“Help Me, But Don’t Watch Me”: Intervention Timing and Privacy Boundaries for Process-Aware AI Tutors
arXiv:2604.06178v1 Announce Type: new
Abstract: The use of generative AI (genAI) tools as informal tutors is becoming increasingly prevalent among secondary school students in mathematics learning. In many schools, individualized instructional support is limited, and one-on-one human tutoring remains costly in most learning contexts. GenAI has the potential to provide timely, on-demand help to students when teachers or tutors are not available. However, there are still few studies that examine students’ preferences for AI tutor support that enhances autonomous learning. We investigated learner expectations for AI tutoring through a survey with secondary school students in China (Grades 7-11; N=330).

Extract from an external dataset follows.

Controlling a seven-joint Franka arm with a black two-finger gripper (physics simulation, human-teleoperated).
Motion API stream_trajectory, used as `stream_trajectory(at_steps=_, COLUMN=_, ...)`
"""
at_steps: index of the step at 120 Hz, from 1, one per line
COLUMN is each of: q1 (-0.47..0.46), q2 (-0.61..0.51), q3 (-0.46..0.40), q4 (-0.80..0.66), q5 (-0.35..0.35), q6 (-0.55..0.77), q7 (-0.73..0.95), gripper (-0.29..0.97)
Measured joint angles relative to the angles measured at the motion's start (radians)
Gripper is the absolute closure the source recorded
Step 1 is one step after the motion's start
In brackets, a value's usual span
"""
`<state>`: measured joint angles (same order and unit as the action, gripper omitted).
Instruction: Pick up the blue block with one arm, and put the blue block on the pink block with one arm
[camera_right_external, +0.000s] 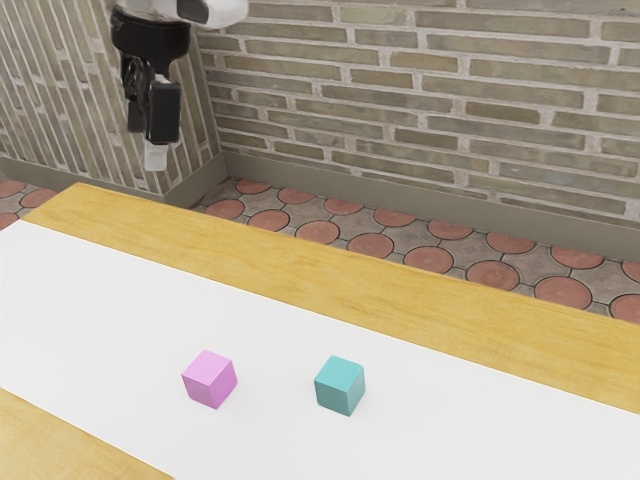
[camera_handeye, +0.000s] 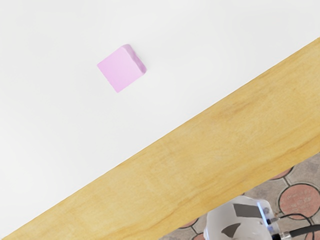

Students generally preferred support that preserves learner autonomy (e.g., time to think, hints over direct answers), expressed mixed or cautious preferences between human and AI tutors, and held nuanced views of proactive intervention, valuing adaptivity but also worrying about annoyance and autonomy. Privacy boundaries were uneven: many accepted sharing problem steps and error patterns, while willingness dropped for more sensitive signals such as attention or behavior. Our findings offer learner-centered insights for designing AI tutors that balance timely intervention with student agency, and personalization with perceived boundaries in a K-12 context.